EXERCISE AIM: Your task is to copy each line of the material below that includes "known".
_ _ _ _ _ _ _
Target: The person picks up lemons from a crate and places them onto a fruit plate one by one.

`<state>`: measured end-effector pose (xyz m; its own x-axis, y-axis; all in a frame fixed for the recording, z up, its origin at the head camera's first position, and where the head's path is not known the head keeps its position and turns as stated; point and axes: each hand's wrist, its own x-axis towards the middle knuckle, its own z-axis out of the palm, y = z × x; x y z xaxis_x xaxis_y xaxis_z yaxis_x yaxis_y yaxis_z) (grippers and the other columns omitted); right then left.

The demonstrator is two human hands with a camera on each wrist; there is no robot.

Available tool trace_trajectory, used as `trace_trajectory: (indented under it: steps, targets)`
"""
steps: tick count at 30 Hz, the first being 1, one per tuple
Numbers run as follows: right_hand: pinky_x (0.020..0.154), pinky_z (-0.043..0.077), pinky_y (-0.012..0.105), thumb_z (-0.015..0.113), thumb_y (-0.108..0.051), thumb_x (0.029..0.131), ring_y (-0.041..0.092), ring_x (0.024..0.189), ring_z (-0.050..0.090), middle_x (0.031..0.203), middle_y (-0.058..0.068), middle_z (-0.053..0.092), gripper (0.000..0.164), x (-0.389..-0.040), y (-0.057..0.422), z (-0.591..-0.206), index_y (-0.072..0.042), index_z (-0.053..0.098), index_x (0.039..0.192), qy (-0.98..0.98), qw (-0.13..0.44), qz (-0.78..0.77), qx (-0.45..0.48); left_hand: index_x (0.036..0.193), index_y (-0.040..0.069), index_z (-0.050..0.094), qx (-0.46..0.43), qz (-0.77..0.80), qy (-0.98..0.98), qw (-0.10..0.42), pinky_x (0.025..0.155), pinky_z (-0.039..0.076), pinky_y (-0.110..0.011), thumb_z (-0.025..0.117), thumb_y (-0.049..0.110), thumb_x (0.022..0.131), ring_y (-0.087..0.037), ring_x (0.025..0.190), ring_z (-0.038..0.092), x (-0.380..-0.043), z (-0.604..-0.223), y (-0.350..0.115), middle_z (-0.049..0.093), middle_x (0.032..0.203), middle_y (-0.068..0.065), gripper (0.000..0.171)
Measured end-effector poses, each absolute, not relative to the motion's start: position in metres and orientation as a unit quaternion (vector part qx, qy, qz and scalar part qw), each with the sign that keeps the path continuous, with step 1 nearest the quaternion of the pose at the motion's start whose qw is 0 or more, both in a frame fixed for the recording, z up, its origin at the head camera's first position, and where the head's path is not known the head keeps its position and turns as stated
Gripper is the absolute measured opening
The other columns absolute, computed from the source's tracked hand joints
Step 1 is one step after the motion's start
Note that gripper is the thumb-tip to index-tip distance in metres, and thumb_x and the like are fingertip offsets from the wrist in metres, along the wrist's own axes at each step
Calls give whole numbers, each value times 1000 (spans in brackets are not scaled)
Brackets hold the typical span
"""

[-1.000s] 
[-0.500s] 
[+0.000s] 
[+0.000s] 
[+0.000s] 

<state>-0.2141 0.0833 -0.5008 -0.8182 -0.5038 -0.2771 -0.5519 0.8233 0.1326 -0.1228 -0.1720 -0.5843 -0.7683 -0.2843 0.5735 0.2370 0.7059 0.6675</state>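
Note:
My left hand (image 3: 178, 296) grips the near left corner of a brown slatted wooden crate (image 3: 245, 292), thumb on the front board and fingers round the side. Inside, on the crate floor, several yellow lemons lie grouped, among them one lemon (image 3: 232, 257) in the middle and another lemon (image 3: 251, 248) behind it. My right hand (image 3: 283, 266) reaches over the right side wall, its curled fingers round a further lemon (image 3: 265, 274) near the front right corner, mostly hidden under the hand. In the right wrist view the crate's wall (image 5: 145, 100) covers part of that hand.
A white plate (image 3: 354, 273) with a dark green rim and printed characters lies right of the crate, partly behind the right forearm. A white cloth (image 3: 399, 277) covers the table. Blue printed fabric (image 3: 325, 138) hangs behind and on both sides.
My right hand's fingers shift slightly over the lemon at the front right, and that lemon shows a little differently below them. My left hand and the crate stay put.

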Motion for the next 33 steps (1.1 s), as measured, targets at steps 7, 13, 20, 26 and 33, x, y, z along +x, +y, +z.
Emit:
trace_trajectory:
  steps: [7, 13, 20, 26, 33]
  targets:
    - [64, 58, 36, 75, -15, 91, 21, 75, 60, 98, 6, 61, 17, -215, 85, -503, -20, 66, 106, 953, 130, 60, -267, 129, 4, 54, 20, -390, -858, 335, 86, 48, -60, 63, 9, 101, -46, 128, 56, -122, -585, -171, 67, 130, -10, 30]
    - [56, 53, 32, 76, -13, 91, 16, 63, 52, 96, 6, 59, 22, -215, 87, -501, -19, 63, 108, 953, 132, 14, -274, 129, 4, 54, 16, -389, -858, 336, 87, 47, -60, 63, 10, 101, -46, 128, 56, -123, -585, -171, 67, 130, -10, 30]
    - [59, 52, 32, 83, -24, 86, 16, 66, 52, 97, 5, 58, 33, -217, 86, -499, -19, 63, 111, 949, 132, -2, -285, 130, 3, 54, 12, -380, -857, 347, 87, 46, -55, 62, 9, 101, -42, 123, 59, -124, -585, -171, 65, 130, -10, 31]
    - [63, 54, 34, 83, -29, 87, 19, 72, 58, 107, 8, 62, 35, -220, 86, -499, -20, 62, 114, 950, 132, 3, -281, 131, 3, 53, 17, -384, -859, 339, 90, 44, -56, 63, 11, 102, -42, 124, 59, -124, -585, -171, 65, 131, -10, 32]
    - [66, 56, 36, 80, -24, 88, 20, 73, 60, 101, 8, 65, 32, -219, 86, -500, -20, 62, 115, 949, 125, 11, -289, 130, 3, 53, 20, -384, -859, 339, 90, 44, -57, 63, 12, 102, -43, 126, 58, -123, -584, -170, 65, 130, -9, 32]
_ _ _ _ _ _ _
SOLVED PROBLEM:
`<state>`: measured end-effector pose (xyz m; its own x-axis, y-axis; all in a frame fixed for the recording, z up, its origin at the head camera's first position, and where the head's path is not known the head keeps its position and turns as stated; point and axes: each hand's wrist, its own x-axis towards the middle knuckle, its own z-axis out of the palm, y = z × x; x y z xaxis_x xaxis_y xaxis_z yaxis_x yaxis_y yaxis_z) (grippers and the other columns omitted); right then left.
Measured end-effector poses, each absolute, not relative to the motion's start: position in metres and orientation as a unit quaternion (vector part qx, qy, qz and scalar part qw), each with the sign that keeps the path continuous, with step 1 nearest the quaternion of the pose at the motion's start whose qw is 0 or more, both in a frame fixed for the recording, z up, its origin at the head camera's first position, and where the head's path is not known the head keeps its position and turns as stated

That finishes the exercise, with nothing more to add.